■ Task description
Set down, exactly as written, the lines from the top of the data to the line that holds "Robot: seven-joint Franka", and omit the pictures.

■ Records supplied
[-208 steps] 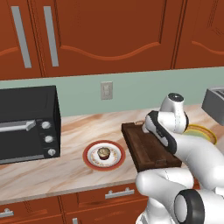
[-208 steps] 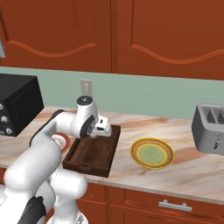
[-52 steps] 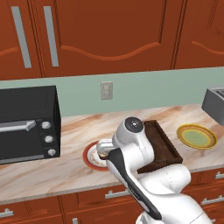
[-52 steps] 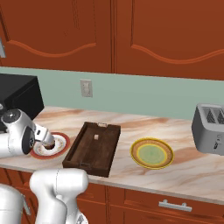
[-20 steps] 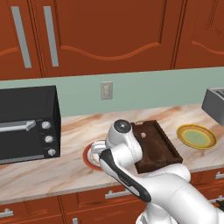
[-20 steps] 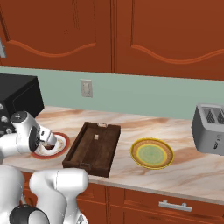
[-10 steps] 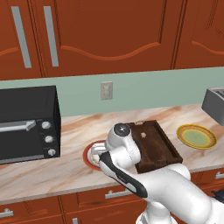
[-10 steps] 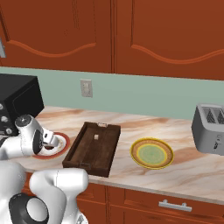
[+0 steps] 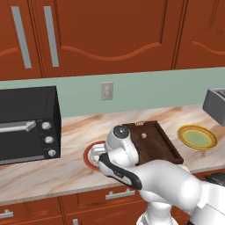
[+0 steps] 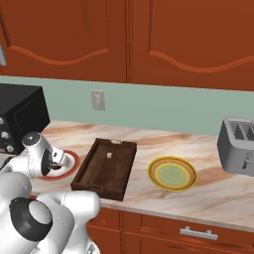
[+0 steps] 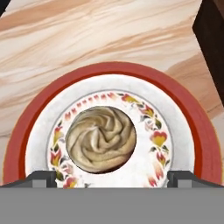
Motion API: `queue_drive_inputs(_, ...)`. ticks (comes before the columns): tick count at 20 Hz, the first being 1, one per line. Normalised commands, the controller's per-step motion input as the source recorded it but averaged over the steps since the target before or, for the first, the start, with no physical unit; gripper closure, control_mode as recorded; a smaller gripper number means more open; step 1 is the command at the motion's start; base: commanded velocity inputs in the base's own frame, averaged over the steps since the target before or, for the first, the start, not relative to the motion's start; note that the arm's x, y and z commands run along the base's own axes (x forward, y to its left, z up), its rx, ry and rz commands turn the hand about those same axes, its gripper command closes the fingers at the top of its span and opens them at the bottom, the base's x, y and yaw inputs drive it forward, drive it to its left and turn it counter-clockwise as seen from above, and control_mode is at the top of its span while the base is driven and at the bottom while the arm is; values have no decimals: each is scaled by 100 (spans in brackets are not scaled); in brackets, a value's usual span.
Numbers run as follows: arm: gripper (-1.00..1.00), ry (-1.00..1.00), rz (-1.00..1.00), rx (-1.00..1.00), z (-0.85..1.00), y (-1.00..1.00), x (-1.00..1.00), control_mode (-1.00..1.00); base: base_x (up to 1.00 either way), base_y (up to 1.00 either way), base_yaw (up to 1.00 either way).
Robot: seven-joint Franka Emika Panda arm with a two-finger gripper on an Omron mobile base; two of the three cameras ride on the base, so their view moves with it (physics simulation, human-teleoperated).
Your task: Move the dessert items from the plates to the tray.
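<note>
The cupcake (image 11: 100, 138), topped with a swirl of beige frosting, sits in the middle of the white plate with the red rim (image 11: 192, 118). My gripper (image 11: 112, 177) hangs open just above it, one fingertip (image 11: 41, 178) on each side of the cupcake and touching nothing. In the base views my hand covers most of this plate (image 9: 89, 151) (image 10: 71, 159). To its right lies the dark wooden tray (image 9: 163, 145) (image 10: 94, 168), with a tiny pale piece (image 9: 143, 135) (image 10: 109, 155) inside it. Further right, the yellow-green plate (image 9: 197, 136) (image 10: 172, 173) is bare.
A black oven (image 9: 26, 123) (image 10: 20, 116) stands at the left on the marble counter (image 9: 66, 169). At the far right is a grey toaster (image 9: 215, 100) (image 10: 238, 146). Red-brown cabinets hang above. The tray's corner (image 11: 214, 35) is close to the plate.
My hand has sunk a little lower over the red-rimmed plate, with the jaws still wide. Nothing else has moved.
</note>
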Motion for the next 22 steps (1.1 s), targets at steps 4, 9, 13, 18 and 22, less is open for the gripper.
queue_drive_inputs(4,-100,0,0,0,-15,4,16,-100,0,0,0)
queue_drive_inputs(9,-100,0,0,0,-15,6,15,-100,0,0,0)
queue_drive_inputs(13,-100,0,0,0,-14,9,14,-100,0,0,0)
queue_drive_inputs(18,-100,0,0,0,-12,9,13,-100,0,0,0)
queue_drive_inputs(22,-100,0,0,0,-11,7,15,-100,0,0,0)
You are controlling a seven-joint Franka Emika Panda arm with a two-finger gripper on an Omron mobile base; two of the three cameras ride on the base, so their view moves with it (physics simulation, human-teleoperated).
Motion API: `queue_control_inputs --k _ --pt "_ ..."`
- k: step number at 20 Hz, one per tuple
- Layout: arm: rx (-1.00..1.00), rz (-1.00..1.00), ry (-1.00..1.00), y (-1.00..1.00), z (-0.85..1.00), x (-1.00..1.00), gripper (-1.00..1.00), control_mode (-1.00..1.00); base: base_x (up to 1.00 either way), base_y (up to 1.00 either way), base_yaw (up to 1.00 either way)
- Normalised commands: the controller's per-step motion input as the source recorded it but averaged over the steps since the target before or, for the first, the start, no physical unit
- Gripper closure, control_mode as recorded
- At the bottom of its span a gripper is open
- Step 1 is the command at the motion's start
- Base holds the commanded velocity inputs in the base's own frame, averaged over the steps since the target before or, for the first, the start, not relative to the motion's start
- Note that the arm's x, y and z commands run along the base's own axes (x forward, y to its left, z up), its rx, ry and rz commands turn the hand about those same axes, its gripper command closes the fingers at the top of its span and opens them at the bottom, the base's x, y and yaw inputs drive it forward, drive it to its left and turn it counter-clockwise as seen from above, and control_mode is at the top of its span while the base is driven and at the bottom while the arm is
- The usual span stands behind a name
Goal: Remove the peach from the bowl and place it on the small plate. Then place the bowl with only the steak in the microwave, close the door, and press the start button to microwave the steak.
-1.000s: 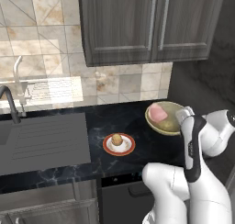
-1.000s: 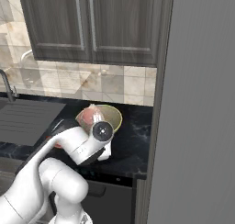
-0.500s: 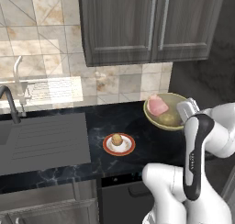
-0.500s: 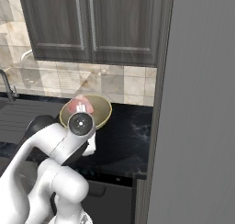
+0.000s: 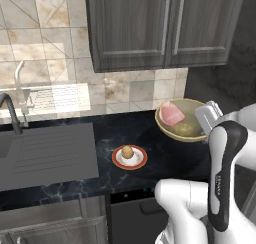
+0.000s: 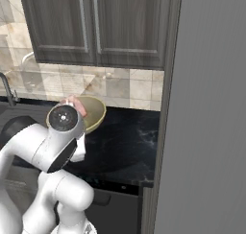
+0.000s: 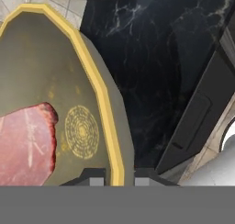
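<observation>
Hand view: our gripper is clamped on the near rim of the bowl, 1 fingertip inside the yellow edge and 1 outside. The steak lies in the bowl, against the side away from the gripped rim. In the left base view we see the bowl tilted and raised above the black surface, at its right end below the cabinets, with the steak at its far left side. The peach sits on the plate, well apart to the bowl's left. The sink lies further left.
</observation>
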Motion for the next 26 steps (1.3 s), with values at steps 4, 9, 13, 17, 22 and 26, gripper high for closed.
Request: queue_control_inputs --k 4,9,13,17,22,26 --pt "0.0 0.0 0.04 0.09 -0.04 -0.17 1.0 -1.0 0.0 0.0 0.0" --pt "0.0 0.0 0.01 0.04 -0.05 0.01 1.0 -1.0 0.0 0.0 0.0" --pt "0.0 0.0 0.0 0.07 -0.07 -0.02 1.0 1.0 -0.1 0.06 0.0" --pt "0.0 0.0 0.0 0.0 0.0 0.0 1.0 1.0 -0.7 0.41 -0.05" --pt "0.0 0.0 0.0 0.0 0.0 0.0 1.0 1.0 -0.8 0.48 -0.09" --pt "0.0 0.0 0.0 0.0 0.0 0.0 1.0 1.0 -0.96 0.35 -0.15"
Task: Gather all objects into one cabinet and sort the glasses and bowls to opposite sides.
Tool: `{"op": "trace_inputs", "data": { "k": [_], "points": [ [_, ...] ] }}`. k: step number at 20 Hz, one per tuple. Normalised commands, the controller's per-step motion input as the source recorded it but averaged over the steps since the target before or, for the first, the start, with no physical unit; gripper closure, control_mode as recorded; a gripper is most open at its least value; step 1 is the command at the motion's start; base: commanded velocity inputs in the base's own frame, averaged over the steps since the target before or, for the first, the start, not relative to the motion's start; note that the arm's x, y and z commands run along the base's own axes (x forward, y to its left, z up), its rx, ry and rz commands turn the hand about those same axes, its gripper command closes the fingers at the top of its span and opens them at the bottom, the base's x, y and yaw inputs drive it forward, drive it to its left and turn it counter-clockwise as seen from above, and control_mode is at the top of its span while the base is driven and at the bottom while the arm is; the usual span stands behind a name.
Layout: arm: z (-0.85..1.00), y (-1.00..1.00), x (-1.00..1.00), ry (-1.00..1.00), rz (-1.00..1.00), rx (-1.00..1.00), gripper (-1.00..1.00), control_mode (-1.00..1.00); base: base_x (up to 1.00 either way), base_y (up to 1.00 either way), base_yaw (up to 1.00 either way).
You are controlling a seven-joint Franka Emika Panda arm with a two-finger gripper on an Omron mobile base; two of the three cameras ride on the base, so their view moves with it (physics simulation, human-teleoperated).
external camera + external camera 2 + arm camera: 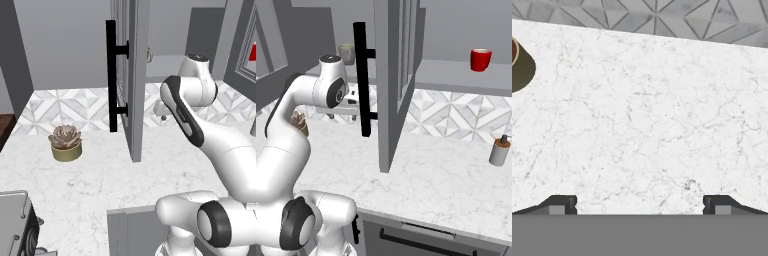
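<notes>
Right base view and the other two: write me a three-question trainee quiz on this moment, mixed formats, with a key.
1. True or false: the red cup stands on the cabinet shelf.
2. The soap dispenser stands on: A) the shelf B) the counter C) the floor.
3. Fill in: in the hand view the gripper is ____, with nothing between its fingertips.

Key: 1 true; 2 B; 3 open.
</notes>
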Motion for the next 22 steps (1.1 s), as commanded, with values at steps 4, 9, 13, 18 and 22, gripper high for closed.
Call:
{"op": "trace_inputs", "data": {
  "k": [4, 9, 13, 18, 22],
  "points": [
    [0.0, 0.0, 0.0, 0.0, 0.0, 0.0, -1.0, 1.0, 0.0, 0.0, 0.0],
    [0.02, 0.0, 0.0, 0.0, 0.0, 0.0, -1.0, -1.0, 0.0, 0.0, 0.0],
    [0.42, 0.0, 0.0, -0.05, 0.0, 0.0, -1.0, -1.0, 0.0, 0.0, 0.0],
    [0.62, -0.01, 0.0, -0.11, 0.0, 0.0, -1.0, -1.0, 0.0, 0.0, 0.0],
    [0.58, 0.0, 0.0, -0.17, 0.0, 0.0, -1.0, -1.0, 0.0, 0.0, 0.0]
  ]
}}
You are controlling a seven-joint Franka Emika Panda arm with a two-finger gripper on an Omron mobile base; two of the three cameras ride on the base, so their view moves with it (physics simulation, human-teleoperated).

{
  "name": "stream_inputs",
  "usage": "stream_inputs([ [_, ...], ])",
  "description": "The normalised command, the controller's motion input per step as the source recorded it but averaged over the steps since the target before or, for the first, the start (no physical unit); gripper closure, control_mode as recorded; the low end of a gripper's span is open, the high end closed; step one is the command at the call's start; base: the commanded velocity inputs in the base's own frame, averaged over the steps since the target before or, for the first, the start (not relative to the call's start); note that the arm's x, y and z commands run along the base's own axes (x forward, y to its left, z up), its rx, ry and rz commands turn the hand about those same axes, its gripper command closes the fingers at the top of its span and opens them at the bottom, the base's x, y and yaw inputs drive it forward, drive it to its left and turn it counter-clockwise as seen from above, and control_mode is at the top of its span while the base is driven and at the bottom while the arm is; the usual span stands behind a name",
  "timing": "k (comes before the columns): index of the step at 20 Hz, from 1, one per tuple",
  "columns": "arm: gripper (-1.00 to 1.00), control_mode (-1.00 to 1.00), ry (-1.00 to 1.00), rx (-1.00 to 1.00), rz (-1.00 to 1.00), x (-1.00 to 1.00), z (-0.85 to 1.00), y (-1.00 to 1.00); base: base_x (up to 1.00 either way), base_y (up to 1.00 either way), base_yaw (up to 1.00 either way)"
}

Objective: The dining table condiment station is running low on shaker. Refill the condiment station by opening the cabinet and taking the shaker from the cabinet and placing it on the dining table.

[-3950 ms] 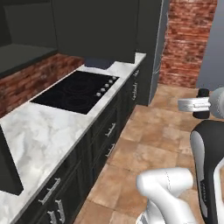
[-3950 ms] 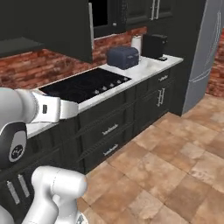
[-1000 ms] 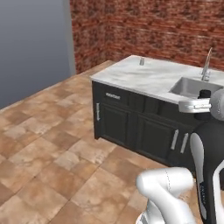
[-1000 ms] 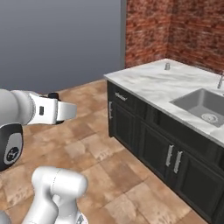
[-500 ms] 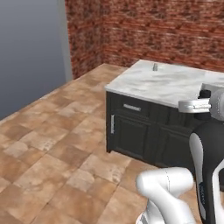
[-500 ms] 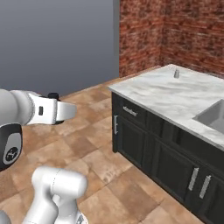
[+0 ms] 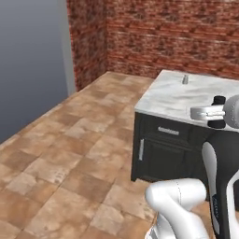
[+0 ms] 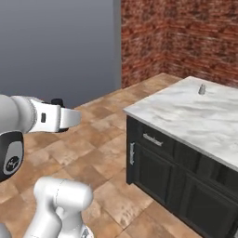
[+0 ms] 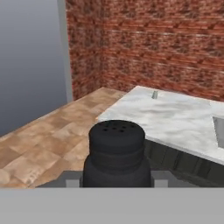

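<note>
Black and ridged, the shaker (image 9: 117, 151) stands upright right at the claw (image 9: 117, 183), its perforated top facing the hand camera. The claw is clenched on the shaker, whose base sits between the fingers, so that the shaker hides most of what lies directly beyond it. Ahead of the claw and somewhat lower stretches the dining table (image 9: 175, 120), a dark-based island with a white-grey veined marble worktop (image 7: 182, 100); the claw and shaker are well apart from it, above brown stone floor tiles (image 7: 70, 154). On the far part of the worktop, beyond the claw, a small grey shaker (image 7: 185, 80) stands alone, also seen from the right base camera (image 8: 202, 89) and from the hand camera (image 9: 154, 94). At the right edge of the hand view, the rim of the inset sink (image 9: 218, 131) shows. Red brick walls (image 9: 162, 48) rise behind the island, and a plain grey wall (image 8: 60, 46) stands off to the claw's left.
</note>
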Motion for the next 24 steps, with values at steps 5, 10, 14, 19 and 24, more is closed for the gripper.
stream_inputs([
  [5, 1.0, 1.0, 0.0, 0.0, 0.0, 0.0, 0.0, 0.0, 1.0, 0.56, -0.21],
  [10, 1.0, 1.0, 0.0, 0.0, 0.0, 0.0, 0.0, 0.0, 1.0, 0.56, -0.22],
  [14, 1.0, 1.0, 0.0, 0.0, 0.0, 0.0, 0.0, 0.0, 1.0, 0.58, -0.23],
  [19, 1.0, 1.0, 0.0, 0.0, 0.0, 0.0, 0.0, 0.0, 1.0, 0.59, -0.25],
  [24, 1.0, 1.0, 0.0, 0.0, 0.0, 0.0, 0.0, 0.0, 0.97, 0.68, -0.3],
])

■ Answer below
[-208 steps] 
[-208 steps] 
[-52 steps] 
[-52 steps] 
[-20 steps] 
[-20 steps] 
[-10 steps] 
[-10 steps] 
[+0 steps] 
[+0 steps] 
[+0 steps] 
Motion API: `queue_drive_inputs(_, ...)`. ticks (comes before the columns): tick count at 20 Hz, the first being 1, one per line. Normalised commands, the controller's per-step motion input as the source recorded it but averaged over the steps since the target before or, for the first, the start, with no physical unit; gripper closure, control_mode as recorded; a smaller gripper number means more open; step 1 is the command at the motion's start; base: commanded velocity inputs in the base's own frame, averaged over the steps since the target before or, for the first, the start, not relative to the motion's start; note that the arm's x, y and z commands run along the base's own axes (x forward, y to its left, z up), its rx, ry and rz commands turn the hand about those same axes, its gripper command closes the fingers at the top of its span and opens them at the bottom, the base's x, y and yaw inputs drive it forward, drive it to its left and turn it counter-clockwise as seen from above, and control_mode is at the top of its span while the base is driven and at the bottom while the arm is; values have no decimals: each is scaled by 100 (spans in brackets are not scaled); in brackets, a value's usual span.
Numbers run as follows: arm: gripper (-1.00..1.00), ry (-1.00..1.00), rz (-1.00..1.00), rx (-1.00..1.00), z (-0.85..1.00), y (-1.00..1.00), x (-1.00..1.00), control_mode (-1.00..1.00); base: base_x (up to 1.00 either way), base_y (up to 1.00 either way), base_yaw (up to 1.00 either way).
Robot: seven-joint Franka Emika Panda arm with a two-finger gripper on an Omron mobile base; two of the three cameras ride on the base, so their view moves with it (physics simulation, human-teleoperated).

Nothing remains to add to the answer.